Understanding Incrementality Testing: What It Is and Why It Matters for B2B SaaS Marketing

June 5, 202616 minute read

Understanding Incrementality Testing: What It Is and Why It Matters for B2B SaaS Marketing

Your ad platform dashboard tells a compelling story. Conversions are up, return on ad spend looks strong, and every channel appears to be pulling its weight. But here is the question that should keep every B2B SaaS marketer up at night: how much of that revenue would have happened anyway, even if you had never run a single ad?

This is not a hypothetical concern. Ad platforms are built to report impressive numbers, and their attribution models are designed to claim credit for as many conversions as possible. The result is a systematic overstatement of advertising impact that leads growth teams to scale spend on channels that look productive in reports but are actually just intercepting demand that already existed.

Understanding incrementality testing is the antidote to this problem. It is the discipline of measuring true causal lift: the actual increase in conversions that happened because of your advertising, above and beyond what would have occurred without it. Where standard attribution tells you which touchpoints were present before a conversion, incrementality testing tells you which touchpoints actually caused it. That distinction is everything when you are managing a paid budget and trying to prove real ROI.

This guide is written for growth leaders and marketing managers at B2B SaaS companies who are comfortable working with data but want a clear, practical framework for applying incrementality thinking to their measurement strategy. We will cover how the methodology works, where traditional attribution falls short, how to design tests that produce reliable results, and how to translate findings into smarter budget decisions.

The Difference Between Correlation and Causal Lift

Standard attribution models have a fundamental limitation that is easy to overlook when dashboards are full of green arrows. They observe which touchpoints were present in the customer journey before a conversion occurred, then assign credit to those touchpoints. What they cannot do is determine whether those touchpoints actually influenced the decision to convert.

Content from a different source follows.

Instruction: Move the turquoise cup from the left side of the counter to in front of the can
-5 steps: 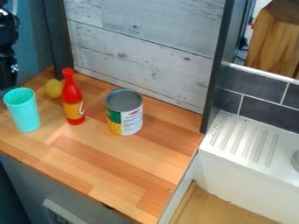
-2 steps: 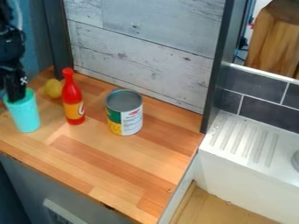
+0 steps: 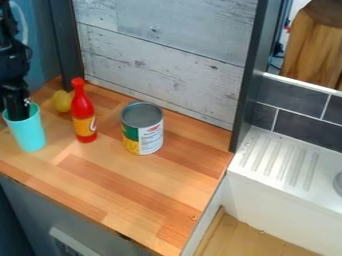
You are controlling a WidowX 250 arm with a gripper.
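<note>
Wooden table (image 3: 147, 192) | tool (image 3: 19, 111): lowered at mouth of turquoise cup (image 3: 28, 135), far left; opening and grip cannot be determined | yellow fruit (image 3: 61, 101): behind cup, beside red bottle (image 3: 84, 112), upright | can (image 3: 141, 129): upright, right of bottle | white ridged sink ledge (image 3: 280, 162): farther right

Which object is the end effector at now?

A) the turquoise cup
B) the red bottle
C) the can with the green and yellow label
A, because the end effector is at the mouth of the turquoise cup.
</note>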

Think about what this means in practice. A prospect at a B2B SaaS company has been researching your product category for weeks. They have read comparison articles, watched demo videos, and bookmarked your pricing page. They are, in other words, already deep in the buying process and moving toward a decision under their own momentum. Then they see a retargeting ad for your product on LinkedIn. Two days later, they sign up for a trial.

Your attribution model records this as a conversion influenced by that LinkedIn ad. The platform reports it as a win. But here is the honest question: would that prospect have converted anyway, even without seeing the retargeting ad? In many cases, the answer is yes. The ad did not create the intent. It simply appeared at the moment when intent was already high.

This is the core problem that incrementality testing is designed to solve. Incrementality in marketing is defined as the measurable lift in conversions that was directly caused by an ad exposure, above and beyond what would have happened organically without it. It is not about whether someone saw your ad before converting. It is about whether the ad changed the outcome.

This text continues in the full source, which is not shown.